Vision & methodology
A live tracker for which GEO platforms are actually winning — measured by what the LLMs themselves say.
The honest test of an AI-visibility platform is whether the LLMs themselves recommend it. We measure that — with a fixed prompt panel, transparently — and publish the leaderboard. Funding, headcount, and customer logos are lagging indicators. Share-of-voice inside the answer engines is the leading one.

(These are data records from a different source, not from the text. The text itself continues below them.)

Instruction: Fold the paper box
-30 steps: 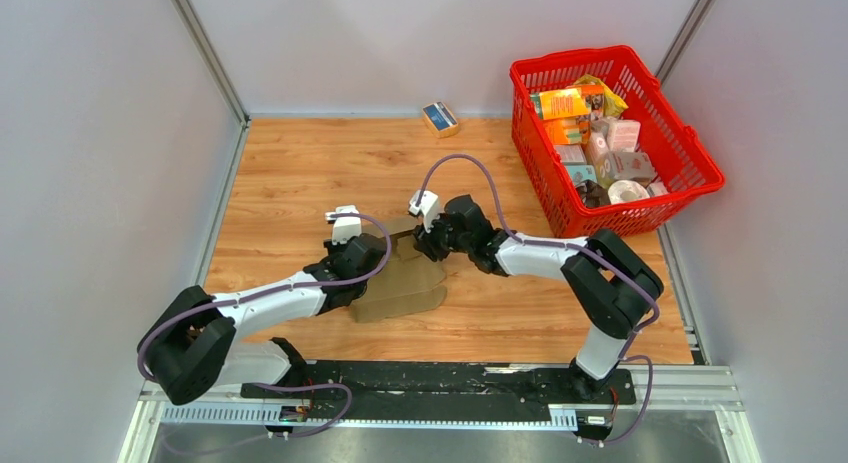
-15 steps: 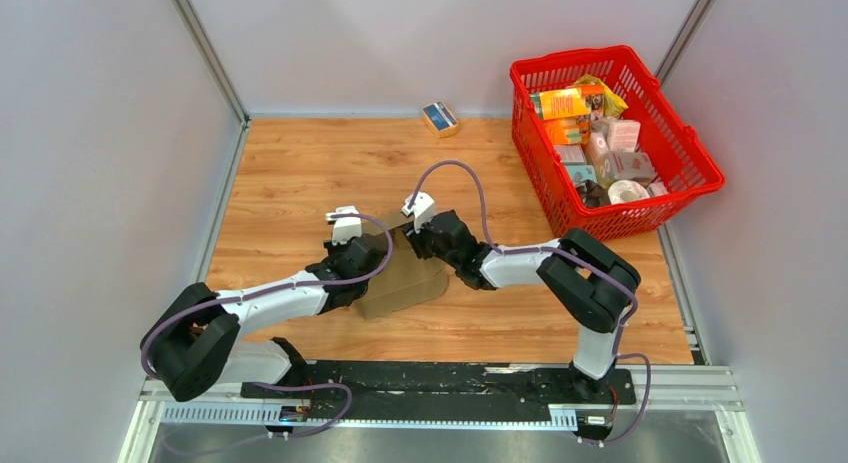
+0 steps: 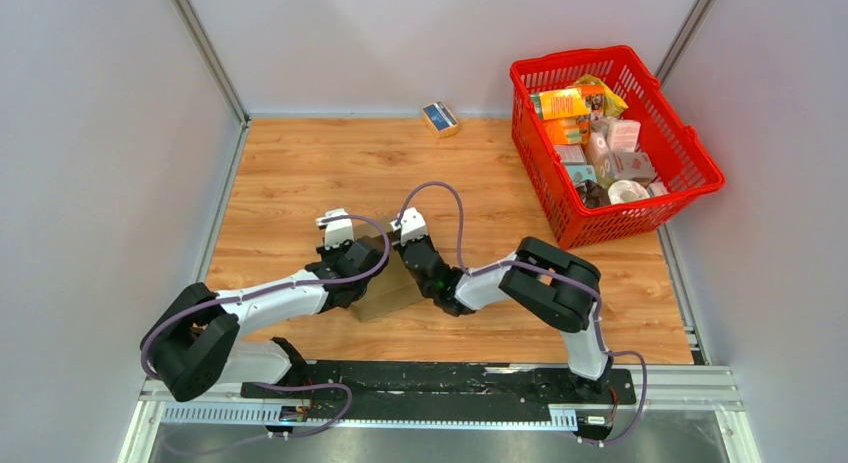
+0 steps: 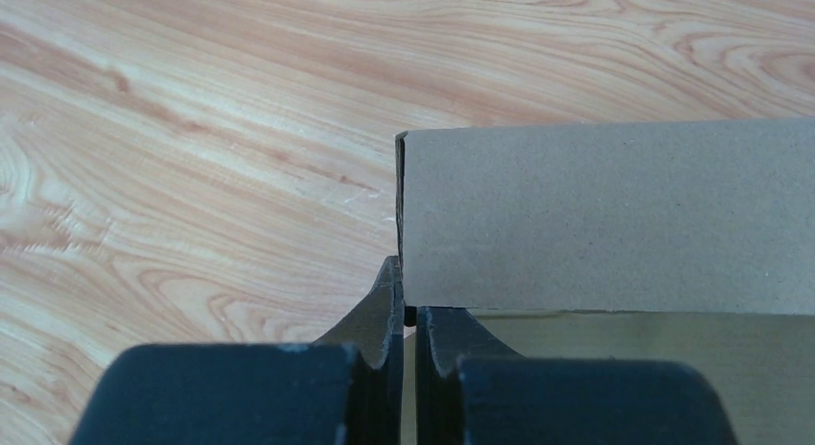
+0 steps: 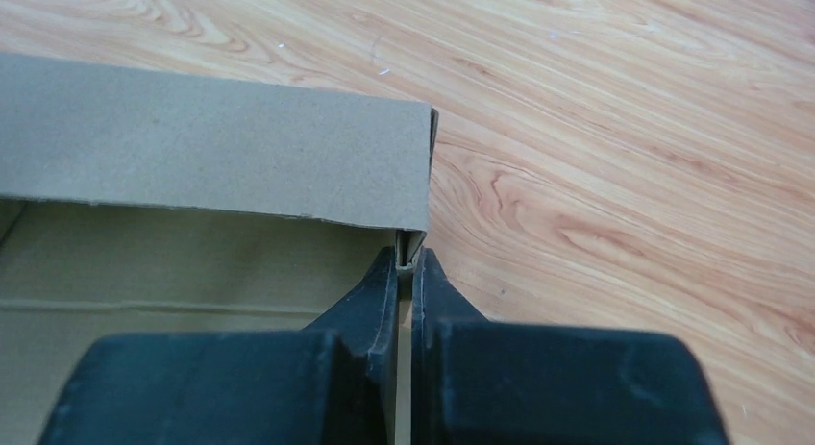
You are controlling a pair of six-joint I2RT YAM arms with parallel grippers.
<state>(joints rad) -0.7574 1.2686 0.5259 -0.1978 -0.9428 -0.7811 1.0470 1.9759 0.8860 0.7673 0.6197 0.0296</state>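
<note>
Seen from above, the box (image 3: 385,295) lies on the table (image 3: 300,173) between the left gripper (image 3: 362,263) and the right gripper (image 3: 408,255), and both touch it. In the left wrist view, the left gripper (image 4: 407,301) is clamped on a box corner, with a wall (image 4: 615,214) just ahead and to the right. In the right wrist view, the right gripper (image 5: 405,262) pinches another corner, its wall (image 5: 211,147) ahead and to the left.

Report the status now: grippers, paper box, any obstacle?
Jaws shut: left gripper and right gripper each pinch a corner of the paper box. A wall stands upright. No obstacle near it.
</note>
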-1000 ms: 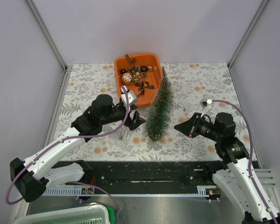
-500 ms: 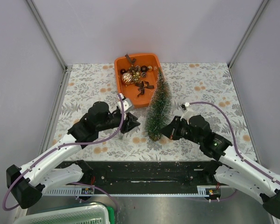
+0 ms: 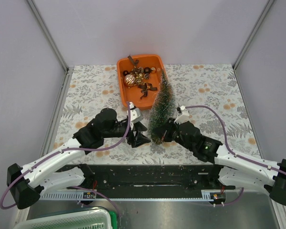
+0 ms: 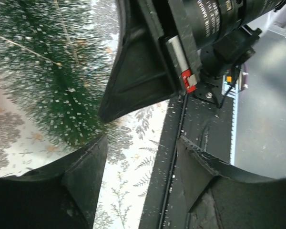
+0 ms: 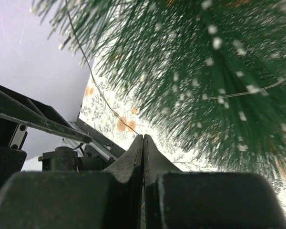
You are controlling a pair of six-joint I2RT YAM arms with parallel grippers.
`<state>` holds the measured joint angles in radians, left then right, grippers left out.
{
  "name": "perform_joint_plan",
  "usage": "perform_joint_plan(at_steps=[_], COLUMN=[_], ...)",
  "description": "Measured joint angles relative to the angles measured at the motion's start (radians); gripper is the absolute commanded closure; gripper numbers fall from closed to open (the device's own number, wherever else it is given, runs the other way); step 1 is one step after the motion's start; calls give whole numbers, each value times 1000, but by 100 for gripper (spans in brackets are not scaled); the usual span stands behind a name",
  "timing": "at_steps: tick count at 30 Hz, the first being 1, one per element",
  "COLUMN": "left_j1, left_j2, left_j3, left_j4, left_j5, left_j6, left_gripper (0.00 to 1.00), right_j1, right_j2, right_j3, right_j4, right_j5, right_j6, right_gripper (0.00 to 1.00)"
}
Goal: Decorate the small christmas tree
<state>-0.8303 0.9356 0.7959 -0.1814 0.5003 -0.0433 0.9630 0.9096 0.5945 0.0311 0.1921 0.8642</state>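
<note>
Nearest the arms, the left end effector (image 3: 139, 137) hung low over the table (image 3: 86, 95), at 9 o'clock of the foot of the small christmas tree (image 3: 161, 105). Its fingers were spread and nothing was between them. The right end effector (image 3: 163, 135) was at 3 o'clock of the same foot, with its fingers pressed together and the tips under the lowest bristles. The tree stood near the middle of the table, its tip toward 12 o'clock.

The step seemed to be steadying the tree before any decoration. To do this well, I think the right arm should press only softly on the bristles, so that the light tree does not tip. The left one should close low on the trunk, not on the branches.

A thin wire (image 5: 97, 88) ran among the branches toward the right fingertips, but whether it was pinched there could not be told. Both end effectors hid the foot of the tree, so it was unclear whether it leaned. Farther, at 11 o'clock, the orange tray (image 3: 121, 81) held ornaments (image 3: 130, 79) too small to sort out.
</note>
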Motion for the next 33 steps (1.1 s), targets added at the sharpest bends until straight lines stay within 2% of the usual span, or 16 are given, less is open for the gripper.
perform_joint_plan(at_steps=[7,13,18,21,22,25,26,33], left_j1=[-68,-107,-122,-125,-124,-123,-123,-106], left_j2=[31,68,102,119,121,129,129,129], left_j3=[-3,-16,-16,-16,-16,-16,-16,-17], left_j4=[24,51,71,79,82,92,95,101], left_j5=[26,29,16,-11,-17,-41,-45,-74], left_j6=[-8,29,77,119,128,158,164,179], left_gripper=[28,32,50,65,76,97,100,100], right_j1=[92,117,134,137,137,140,140,140], right_j2=[7,-6,3,0,-1,-15,-20,-41], right_j3=[-10,-40,-52,-55,-56,-65,-68,-88], right_j4=[76,156,200,216,219,230,230,240], right_j5=[109,177,208,216,217,218,217,215], right_j6=[26,55,65,65,65,64,64,64], right_gripper=[100,100,100,100,100,99,98,80])
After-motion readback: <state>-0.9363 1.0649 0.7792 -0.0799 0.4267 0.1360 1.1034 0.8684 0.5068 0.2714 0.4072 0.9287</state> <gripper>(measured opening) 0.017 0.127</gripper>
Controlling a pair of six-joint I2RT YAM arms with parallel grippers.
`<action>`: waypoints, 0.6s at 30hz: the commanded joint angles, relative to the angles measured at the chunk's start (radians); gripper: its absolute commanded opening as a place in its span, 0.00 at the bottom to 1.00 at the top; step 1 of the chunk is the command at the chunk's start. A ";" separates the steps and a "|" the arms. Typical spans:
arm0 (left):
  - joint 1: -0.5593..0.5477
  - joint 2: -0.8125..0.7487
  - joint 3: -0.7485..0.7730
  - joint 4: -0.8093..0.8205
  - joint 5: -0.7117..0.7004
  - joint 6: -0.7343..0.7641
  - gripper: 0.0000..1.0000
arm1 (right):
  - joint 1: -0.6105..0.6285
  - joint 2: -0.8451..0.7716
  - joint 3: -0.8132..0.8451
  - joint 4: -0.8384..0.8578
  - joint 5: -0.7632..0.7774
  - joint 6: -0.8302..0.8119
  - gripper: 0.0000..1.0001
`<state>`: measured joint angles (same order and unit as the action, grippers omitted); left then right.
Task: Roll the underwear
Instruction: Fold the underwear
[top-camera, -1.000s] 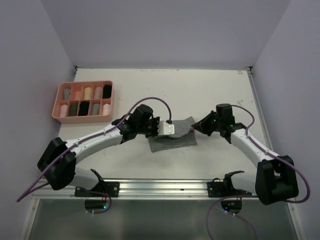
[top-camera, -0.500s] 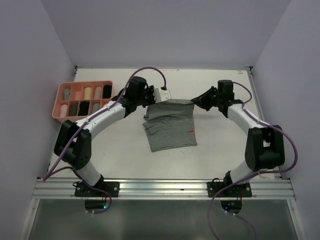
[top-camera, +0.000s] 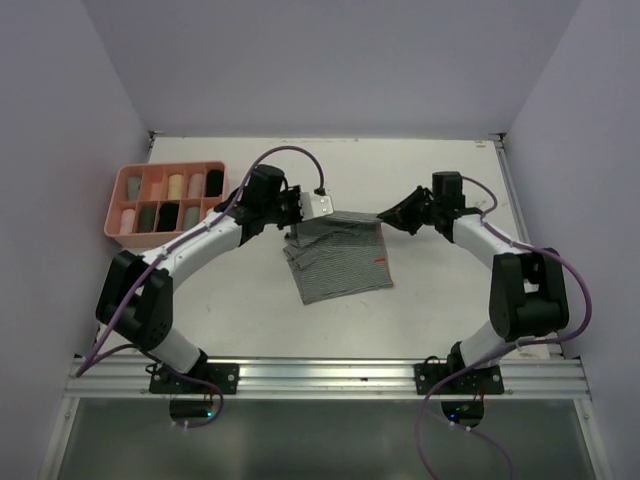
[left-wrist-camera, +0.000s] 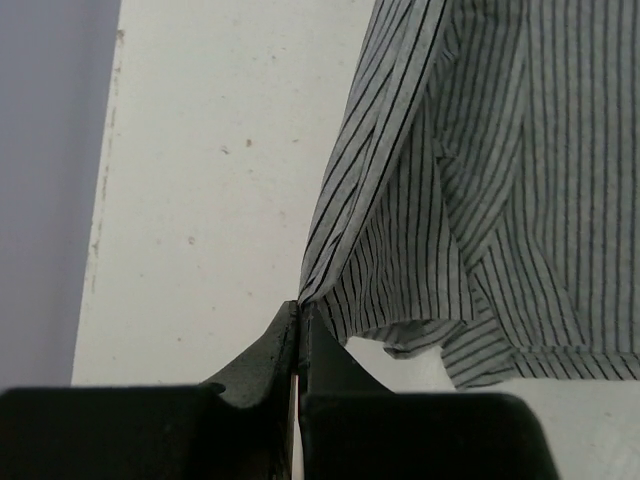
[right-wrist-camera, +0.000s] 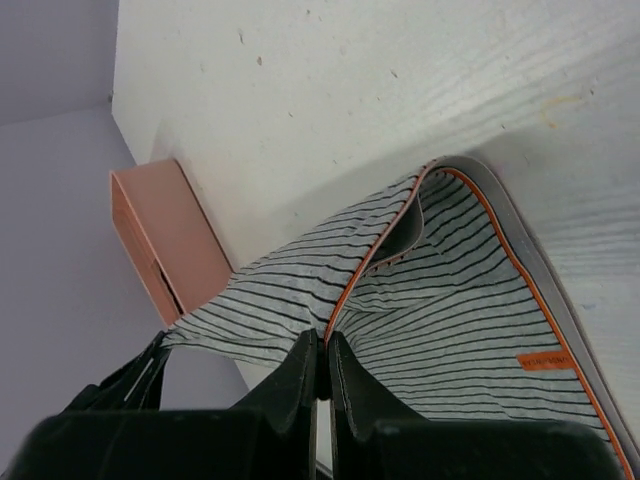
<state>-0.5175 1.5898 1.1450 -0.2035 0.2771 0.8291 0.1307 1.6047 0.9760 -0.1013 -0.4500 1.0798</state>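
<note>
The grey striped underwear (top-camera: 338, 255) with an orange-edged waistband lies mid-table, its far edge lifted and stretched between both grippers. My left gripper (top-camera: 300, 212) is shut on its far left corner, seen pinched at the fingertips in the left wrist view (left-wrist-camera: 300, 305). My right gripper (top-camera: 388, 216) is shut on the far right corner at the waistband, seen in the right wrist view (right-wrist-camera: 322, 335). The striped cloth (left-wrist-camera: 480, 200) hangs from the left jaws; the waistband (right-wrist-camera: 520, 260) curves away from the right jaws. Its near part rests on the table.
A pink plastic tray (top-camera: 166, 199) with compartments holding several rolled garments stands at the far left; it also shows in the right wrist view (right-wrist-camera: 165, 240). The table's far edge (top-camera: 320, 137) meets the back wall. The arm bases sit on the near rail (top-camera: 320, 375).
Both grippers lifted the underwear's far edge up and toward the back of the table, unfolding and stretching it. In the last half second the edge came slightly lower and nearer.
</note>
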 joint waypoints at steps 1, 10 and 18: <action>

Ten venture-backed platforms, founded ≤3 years ago, with notable customer references and ≥$2M raised:
Profound · Brandlight · Peec AI · Bluefish AI · Evertune · Scrunch AI · The Prompting Company · AthenaHQ · Otterly.AI · Azoma
Across five LLM surfaces, all run with live web search enabled:
| Surface | Grounding mechanism |
|---|---|
| Perplexity Sonar-Pro | Native — built around live web search |
| Google AI Overviews (via DataForSEO) | Native — Google's search index |
| ChatGPT (GPT-5.5) | OpenAI web_search tool |
| Claude Sonnet 4.6 | Anthropic web_search tool |
| Gemini 3.1 Pro | Google google_search grounding tool |
What “web-grounded” means and why it matters
A web-grounded LLM searches the live internet beforeanswering, rather than replying purely from training data. This matters because a real CMO asking ChatGPT today gets ChatGPT-with-search by default — measuring the raw model is measuring a fossil. For a category like GEO that didn’t exist in volume until 2024–25, the gap between grounded and ungrounded answers is dramatic. All five surfaces run grounded, so the leaderboard reflects what marketers actually see today.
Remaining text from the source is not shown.